What is needed
List each line of the data that holds the string "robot", please.

Data section
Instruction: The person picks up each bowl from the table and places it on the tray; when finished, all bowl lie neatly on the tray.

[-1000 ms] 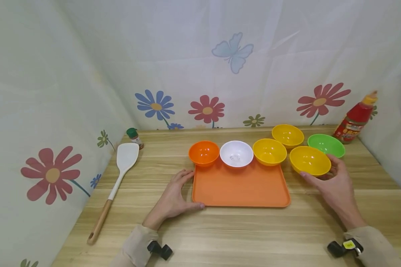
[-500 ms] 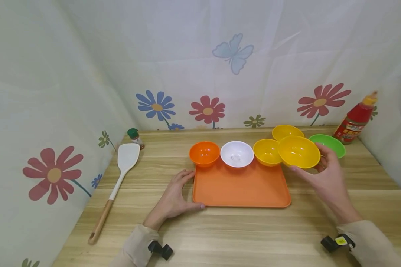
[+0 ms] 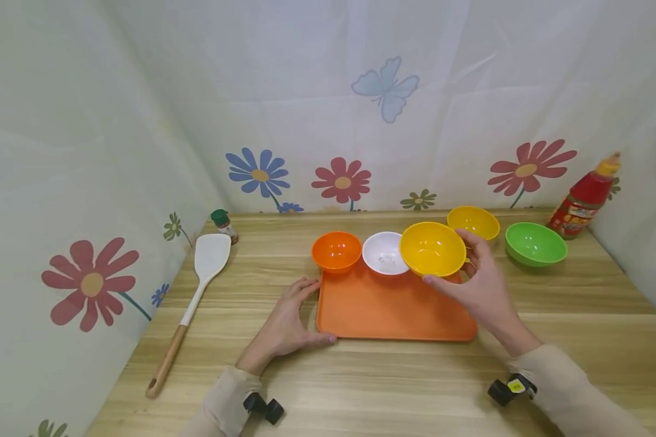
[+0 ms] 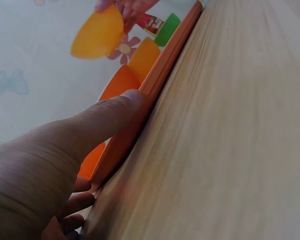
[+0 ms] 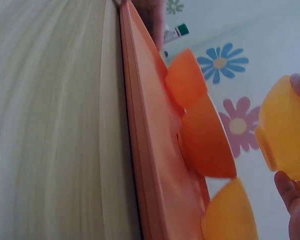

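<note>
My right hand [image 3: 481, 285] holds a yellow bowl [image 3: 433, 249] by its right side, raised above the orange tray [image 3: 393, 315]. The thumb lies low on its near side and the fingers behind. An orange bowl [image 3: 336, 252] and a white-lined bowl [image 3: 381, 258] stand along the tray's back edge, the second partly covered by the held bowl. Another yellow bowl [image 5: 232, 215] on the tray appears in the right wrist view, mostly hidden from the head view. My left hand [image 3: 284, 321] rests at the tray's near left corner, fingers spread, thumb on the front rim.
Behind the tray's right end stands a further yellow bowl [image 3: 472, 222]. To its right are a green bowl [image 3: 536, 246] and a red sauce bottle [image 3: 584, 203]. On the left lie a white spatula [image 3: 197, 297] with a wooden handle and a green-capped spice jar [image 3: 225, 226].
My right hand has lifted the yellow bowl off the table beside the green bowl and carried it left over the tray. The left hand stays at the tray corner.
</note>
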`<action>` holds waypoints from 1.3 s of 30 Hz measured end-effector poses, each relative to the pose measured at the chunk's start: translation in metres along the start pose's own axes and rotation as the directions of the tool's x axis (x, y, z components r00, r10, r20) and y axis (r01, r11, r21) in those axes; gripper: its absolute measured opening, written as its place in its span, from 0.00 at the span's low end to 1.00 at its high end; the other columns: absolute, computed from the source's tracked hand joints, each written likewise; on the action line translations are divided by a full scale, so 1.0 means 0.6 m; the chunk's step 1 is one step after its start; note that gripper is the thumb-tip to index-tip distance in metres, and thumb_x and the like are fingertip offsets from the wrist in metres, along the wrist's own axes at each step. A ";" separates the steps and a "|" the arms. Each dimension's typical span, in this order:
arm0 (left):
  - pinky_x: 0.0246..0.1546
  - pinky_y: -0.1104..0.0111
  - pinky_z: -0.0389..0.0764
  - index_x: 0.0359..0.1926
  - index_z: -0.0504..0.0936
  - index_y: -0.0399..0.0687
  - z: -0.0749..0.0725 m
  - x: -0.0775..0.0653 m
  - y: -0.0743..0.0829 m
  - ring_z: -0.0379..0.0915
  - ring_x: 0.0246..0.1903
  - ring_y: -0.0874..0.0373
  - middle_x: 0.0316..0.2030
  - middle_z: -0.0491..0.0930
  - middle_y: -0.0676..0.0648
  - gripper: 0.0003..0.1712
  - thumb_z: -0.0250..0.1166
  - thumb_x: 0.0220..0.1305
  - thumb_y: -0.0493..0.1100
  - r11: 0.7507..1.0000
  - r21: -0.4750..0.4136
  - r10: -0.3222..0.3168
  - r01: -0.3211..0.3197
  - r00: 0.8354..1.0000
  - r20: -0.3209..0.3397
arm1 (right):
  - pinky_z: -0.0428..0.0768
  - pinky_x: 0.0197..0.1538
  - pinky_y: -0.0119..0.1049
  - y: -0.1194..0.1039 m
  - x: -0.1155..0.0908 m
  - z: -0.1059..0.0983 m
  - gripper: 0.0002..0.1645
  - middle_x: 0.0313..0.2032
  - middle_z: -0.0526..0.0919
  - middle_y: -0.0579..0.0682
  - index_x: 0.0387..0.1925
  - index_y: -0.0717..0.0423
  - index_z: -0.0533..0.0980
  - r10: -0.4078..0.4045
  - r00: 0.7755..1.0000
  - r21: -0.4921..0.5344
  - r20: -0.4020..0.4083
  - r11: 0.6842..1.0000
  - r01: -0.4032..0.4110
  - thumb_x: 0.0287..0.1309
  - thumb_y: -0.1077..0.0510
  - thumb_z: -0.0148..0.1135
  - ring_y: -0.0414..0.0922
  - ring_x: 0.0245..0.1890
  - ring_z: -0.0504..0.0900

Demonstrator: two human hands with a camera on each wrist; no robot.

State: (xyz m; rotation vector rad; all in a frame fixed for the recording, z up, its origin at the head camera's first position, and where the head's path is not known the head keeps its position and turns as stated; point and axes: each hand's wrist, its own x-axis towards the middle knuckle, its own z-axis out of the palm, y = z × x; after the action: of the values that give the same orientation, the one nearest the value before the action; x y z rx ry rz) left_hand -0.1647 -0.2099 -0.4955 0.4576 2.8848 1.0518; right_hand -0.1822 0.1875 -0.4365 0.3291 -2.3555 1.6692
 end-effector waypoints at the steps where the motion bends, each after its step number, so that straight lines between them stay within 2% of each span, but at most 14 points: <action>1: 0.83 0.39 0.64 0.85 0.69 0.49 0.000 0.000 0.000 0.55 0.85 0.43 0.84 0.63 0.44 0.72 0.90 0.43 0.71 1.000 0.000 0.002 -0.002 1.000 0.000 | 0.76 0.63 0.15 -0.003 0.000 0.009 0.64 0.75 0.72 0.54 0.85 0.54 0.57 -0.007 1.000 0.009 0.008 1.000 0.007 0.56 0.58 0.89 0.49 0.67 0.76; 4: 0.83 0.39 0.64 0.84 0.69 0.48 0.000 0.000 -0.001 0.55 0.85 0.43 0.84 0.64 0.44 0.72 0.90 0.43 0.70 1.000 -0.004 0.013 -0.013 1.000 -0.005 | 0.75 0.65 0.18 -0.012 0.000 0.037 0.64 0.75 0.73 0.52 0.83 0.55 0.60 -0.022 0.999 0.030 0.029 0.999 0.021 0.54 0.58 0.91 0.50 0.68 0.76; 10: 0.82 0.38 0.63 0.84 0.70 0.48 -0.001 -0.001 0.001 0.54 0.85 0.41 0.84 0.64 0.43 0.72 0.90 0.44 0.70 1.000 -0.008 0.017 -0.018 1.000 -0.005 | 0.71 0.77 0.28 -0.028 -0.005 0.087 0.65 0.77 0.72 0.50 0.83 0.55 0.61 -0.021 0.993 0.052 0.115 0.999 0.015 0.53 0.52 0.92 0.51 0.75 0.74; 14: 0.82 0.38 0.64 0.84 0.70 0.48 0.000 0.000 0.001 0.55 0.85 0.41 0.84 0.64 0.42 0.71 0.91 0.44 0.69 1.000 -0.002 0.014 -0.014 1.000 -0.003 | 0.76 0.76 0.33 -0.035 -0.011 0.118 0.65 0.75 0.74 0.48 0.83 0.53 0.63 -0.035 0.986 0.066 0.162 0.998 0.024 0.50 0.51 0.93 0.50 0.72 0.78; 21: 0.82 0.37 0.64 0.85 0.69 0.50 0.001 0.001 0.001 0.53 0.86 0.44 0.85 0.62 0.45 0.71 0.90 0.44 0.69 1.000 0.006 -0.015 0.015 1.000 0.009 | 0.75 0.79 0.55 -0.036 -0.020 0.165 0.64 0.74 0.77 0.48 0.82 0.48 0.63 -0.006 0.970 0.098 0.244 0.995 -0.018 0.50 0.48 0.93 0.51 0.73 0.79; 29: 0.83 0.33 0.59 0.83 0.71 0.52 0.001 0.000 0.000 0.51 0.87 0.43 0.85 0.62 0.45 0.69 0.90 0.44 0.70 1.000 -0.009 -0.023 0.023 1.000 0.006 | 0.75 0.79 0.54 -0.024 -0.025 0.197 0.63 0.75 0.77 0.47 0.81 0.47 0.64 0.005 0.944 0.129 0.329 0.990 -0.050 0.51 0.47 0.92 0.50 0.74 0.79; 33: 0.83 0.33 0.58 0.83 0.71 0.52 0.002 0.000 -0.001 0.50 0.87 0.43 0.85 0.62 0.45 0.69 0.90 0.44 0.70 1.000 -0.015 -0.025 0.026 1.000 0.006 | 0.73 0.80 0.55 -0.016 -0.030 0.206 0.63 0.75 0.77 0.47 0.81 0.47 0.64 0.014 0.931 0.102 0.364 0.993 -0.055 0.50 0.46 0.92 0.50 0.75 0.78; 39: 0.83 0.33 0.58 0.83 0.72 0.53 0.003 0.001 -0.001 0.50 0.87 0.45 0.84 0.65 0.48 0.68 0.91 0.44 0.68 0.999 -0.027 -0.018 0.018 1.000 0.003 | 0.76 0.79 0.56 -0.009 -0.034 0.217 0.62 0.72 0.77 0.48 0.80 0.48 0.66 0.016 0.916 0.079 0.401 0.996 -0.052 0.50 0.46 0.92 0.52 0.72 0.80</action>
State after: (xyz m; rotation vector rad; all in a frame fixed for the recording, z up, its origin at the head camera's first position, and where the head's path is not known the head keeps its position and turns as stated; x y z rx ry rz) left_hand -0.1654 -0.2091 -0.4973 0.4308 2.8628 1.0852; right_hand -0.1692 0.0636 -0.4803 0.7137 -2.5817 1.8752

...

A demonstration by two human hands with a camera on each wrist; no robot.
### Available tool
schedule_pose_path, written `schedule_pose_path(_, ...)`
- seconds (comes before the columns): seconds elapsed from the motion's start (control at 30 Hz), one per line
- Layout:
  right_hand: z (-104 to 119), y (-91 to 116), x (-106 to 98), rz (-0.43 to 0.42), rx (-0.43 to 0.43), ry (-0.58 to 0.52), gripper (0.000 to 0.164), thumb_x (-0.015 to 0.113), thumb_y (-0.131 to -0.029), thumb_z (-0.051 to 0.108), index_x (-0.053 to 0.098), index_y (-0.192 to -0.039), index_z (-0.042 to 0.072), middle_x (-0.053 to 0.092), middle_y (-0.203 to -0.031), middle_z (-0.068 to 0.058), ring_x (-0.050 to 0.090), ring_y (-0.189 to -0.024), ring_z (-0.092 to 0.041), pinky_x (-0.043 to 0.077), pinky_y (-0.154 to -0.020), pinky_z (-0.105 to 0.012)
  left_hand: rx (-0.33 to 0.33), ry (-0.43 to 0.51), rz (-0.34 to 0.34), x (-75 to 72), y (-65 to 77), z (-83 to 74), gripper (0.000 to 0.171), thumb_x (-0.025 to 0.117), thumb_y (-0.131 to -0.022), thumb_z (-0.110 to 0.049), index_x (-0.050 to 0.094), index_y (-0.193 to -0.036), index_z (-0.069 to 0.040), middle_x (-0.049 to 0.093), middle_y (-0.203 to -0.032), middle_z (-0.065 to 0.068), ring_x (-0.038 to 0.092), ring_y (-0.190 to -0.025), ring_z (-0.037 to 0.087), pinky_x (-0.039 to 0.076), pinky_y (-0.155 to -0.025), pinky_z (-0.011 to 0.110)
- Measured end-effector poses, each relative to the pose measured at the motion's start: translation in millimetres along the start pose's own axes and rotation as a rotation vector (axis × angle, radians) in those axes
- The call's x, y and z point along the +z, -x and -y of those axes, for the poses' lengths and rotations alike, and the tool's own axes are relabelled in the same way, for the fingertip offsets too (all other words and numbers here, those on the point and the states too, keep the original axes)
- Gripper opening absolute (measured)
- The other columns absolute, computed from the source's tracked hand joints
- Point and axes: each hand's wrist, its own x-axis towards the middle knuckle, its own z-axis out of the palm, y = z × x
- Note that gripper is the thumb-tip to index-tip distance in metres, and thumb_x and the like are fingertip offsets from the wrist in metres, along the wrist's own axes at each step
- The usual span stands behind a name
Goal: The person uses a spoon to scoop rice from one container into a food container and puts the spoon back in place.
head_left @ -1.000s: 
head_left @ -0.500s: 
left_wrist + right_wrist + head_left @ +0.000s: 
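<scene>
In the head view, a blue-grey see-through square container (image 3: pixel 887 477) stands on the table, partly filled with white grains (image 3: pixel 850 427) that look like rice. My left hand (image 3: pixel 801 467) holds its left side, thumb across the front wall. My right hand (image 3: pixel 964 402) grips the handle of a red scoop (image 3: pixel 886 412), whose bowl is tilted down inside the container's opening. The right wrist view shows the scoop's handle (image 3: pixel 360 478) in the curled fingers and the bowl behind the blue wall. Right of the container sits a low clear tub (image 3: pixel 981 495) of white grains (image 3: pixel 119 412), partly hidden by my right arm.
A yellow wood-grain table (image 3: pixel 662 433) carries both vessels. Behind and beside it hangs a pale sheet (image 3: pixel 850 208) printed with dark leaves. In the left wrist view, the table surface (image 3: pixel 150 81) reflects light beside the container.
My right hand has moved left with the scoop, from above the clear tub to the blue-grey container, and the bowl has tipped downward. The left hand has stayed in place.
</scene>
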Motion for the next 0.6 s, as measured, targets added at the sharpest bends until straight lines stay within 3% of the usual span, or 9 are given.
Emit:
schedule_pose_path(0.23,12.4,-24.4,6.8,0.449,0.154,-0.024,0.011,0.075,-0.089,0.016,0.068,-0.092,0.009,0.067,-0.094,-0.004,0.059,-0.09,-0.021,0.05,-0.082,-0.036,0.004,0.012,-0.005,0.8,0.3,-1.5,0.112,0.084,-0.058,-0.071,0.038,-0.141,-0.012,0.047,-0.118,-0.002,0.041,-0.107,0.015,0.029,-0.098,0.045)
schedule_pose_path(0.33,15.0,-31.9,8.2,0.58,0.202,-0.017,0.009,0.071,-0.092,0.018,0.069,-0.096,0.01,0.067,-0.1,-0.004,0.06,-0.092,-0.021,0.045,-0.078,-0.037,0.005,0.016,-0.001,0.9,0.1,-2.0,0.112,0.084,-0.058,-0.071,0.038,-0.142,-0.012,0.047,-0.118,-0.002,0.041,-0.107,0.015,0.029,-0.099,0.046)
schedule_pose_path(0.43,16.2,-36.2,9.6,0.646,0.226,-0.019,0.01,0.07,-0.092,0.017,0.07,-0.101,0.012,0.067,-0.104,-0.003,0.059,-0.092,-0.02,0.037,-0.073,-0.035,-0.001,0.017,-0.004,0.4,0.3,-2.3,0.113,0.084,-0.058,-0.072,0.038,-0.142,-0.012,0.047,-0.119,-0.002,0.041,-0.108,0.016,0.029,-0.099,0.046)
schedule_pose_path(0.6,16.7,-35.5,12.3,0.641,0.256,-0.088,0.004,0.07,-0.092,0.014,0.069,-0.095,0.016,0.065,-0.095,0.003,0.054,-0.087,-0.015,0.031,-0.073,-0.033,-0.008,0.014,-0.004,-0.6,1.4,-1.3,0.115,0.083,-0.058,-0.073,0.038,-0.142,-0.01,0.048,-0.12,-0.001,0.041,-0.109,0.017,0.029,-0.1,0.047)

Reply
Demonstrator: two human hands with a camera on each wrist; no robot.
A demonstration by two human hands with a camera on each wrist; no robot.

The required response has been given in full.